Problem description: Line by line, transcribe the material shown below exactly.

START Extracted data

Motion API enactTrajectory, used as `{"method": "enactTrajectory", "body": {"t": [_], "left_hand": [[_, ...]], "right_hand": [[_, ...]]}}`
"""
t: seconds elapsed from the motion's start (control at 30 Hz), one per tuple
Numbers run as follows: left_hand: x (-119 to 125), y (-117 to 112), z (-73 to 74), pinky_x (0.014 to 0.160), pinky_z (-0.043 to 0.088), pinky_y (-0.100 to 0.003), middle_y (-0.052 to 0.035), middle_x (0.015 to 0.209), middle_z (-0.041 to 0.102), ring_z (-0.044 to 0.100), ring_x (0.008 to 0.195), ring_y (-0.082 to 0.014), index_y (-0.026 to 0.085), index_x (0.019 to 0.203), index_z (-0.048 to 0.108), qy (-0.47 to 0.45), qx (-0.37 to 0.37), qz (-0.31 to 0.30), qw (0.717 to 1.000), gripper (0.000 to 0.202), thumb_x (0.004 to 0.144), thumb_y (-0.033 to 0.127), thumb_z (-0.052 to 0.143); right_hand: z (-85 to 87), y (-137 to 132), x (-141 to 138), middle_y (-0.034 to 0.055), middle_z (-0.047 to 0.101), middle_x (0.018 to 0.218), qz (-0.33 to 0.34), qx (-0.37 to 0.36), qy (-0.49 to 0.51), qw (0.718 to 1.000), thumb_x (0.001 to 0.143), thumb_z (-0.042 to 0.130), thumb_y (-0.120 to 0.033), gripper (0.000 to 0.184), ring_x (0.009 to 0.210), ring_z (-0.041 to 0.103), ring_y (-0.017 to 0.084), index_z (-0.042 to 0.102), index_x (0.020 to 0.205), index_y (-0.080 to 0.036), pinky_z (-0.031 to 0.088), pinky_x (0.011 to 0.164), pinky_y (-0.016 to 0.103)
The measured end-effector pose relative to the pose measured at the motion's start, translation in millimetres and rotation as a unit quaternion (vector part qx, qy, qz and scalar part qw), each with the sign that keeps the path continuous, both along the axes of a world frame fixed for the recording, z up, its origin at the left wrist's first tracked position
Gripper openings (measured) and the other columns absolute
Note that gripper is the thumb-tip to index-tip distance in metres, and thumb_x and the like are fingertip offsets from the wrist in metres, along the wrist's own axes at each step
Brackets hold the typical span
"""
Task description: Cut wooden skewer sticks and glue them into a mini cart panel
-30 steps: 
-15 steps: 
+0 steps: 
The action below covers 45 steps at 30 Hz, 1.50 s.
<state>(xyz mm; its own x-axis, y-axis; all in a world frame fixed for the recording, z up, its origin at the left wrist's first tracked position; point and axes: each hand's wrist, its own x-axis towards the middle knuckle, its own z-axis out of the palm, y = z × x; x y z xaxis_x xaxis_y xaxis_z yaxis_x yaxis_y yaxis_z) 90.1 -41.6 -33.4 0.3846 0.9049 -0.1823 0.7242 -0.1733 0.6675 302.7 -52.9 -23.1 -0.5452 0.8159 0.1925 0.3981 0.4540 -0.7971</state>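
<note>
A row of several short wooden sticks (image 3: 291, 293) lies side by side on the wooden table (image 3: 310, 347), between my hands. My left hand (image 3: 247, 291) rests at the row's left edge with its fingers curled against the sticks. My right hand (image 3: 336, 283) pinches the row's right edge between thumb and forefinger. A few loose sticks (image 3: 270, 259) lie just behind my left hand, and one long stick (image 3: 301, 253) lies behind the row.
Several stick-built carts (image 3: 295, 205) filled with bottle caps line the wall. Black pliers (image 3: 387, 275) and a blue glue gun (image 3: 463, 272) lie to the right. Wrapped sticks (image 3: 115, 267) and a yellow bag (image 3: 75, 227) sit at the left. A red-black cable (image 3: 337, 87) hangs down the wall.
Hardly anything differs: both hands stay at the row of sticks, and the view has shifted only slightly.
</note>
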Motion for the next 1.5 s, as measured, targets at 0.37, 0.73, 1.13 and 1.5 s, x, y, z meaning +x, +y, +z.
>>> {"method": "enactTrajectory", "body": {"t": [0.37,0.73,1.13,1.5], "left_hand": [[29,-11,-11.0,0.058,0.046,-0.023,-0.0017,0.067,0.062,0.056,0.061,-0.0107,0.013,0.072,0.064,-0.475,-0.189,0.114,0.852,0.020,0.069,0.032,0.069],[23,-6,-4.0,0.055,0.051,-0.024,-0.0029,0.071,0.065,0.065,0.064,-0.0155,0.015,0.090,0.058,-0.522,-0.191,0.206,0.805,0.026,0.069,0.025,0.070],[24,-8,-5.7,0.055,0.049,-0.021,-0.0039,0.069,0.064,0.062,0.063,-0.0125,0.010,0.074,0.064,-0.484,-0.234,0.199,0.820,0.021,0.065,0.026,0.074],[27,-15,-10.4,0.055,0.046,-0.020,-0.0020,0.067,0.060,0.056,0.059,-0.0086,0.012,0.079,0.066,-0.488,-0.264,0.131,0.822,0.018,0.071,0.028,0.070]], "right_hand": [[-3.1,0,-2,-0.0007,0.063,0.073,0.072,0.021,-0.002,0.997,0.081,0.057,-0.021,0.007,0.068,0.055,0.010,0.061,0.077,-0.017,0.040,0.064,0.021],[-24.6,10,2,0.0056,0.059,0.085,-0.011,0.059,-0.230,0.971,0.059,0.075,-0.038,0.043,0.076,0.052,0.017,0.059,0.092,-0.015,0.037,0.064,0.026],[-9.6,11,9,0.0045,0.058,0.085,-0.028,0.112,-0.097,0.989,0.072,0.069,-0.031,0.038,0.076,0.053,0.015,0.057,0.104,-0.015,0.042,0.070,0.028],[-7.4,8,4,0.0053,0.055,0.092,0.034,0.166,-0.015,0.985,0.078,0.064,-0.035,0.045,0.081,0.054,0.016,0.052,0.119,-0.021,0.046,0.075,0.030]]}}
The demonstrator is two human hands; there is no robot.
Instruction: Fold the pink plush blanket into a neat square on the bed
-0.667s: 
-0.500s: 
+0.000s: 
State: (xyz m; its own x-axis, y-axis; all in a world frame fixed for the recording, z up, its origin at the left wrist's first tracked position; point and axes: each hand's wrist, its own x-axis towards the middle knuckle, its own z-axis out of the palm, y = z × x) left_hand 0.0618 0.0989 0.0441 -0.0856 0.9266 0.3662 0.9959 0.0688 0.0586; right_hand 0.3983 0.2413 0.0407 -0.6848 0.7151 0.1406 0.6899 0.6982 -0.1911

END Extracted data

Written answer:
Motion API enactTrajectory, used as `{"method": "enactTrajectory", "body": {"t": [_], "left_hand": [[_, ...]], "right_hand": [[_, ...]]}}`
"""
t: seconds elapsed from the motion's start (control at 30 Hz), one per tuple
Numbers run as follows: left_hand: x (-119 to 125), y (-117 to 112), z (-73 to 74), pinky_x (0.014 to 0.160), pinky_z (-0.043 to 0.088), pinky_y (-0.100 to 0.003), middle_y (-0.052 to 0.035), middle_x (0.015 to 0.209), middle_z (-0.041 to 0.102), ring_z (-0.044 to 0.100), ring_x (0.008 to 0.195), ring_y (-0.082 to 0.014), index_y (-0.026 to 0.085), index_x (0.019 to 0.203), index_z (-0.048 to 0.108), qy (-0.47 to 0.45), qx (-0.37 to 0.37), qz (-0.31 to 0.30), qw (0.717 to 1.000), gripper (0.000 to 0.202), thumb_x (0.004 to 0.144), thumb_y (-0.033 to 0.127), thumb_z (-0.052 to 0.143); right_hand: z (-85 to 87), y (-137 to 132), x (-141 to 138), middle_y (-0.034 to 0.055), middle_z (-0.047 to 0.101), middle_x (0.018 to 0.218), qz (-0.33 to 0.34), qx (-0.37 to 0.36), qy (-0.49 to 0.51), qw (0.718 to 1.000), thumb_x (0.001 to 0.143), thumb_z (-0.042 to 0.130), thumb_y (-0.120 to 0.033), gripper (0.000 to 0.184), ring_x (0.009 to 0.210), ring_z (-0.041 to 0.103), ring_y (-0.017 to 0.084), index_z (-0.042 to 0.102), index_x (0.020 to 0.205), index_y (-0.080 to 0.036), pinky_z (-0.031 to 0.088), pinky_x (0.011 to 0.164), pinky_y (-0.016 to 0.103)
The measured end-effector pose relative to the pose measured at the motion's start, translation in millimetres and rotation as a unit quaternion (vector part qx, qy, qz and scalar part qw), each with the sign that keeps the path continuous, both along the axes of a world frame fixed for the recording, z up, its origin at the left wrist's first tracked position
Gripper openings (measured) and the other columns absolute
Note that gripper is the thumb-tip to index-tip distance in metres, and thumb_x and the like are fingertip offsets from the wrist in metres, along the wrist's own axes at each step
Brackets hold the typical span
"""
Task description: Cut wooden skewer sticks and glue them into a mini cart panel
-30 steps: 
-15 steps: 
+0 steps: 
The action below covers 45 steps at 30 Hz, 1.50 s.
<state>(xyz mm; its own x-axis, y-axis; all in a world frame fixed for the recording, z up, its origin at the left wrist's first tracked position; point and axes: each hand's wrist, its own x-axis towards the middle knuckle, its own z-axis out of the palm, y = z × x; x y z xaxis_x xaxis_y xaxis_z yaxis_x yaxis_y yaxis_z) 90.1 -41.6 -33.4 0.3846 0.9049 -0.1823 0.7242 -0.1733 0.6675 302.7 -52.9 -23.1 -0.5452 0.8159 0.1925 0.3981 0.4540 -0.7971</state>
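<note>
A row of several short wooden sticks (image 3: 291, 293) lies side by side on the wooden table (image 3: 310, 347), between my hands. My left hand (image 3: 247, 291) rests at the row's left edge with its fingers curled against the sticks. My right hand (image 3: 336, 283) pinches the row's right edge between thumb and forefinger. A few loose sticks (image 3: 270, 259) lie just behind my left hand, and one long stick (image 3: 301, 253) lies behind the row.
Several stick-built carts (image 3: 295, 205) filled with bottle caps line the wall. Black pliers (image 3: 387, 275) and a blue glue gun (image 3: 463, 272) lie to the right. Wrapped sticks (image 3: 115, 267) and a yellow bag (image 3: 75, 227) sit at the left. A red-black cable (image 3: 337, 87) hangs down the wall.
Hardly anything differs: both hands stay at the row of sticks, and the view has shifted only slightly.
</note>
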Motion for the next 1.5 s, as measured, targets at 0.37, 0.73, 1.13 and 1.5 s, x, y, z meaning +x, +y, +z.
>>> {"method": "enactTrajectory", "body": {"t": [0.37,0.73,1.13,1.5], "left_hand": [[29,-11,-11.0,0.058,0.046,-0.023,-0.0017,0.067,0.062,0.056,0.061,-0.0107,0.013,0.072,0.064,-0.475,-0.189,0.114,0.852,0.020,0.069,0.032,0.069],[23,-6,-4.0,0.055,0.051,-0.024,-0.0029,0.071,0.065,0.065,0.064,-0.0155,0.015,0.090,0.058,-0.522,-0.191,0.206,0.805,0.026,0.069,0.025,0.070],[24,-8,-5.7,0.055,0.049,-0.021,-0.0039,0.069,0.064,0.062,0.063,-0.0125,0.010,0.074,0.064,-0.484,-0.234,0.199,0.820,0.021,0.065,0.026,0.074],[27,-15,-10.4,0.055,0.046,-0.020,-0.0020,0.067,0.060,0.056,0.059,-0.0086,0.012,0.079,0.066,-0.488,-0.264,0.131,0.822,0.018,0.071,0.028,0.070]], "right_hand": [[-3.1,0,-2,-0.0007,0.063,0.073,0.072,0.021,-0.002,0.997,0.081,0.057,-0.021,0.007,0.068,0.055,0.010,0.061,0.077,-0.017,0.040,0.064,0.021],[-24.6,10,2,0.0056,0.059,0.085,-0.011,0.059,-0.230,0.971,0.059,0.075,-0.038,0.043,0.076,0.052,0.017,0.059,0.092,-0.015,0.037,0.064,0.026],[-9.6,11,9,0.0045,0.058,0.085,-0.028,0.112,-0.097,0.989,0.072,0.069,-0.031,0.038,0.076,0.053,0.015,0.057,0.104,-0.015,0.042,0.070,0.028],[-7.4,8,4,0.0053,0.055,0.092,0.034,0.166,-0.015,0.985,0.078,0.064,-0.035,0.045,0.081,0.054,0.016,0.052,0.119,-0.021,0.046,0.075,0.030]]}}
The demonstrator is two human hands; there is no robot.
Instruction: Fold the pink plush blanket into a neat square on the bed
-0.667s: 
-0.500s: 
+0.000s: 
State: (xyz m; its own x-axis, y-axis; all in a world frame fixed for the recording, z up, its origin at the left wrist's first tracked position; point and axes: each hand's wrist, its own x-axis towards the middle knuckle, its own z-axis out of the palm, y = z × x) left_hand 0.0618 0.0989 0.0441 -0.0856 0.9266 0.3662 0.9959 0.0688 0.0586; right_hand 0.3983 0.2413 0.0407 -0.6848 0.7151 0.1406 0.6899 0.6982 -0.1911

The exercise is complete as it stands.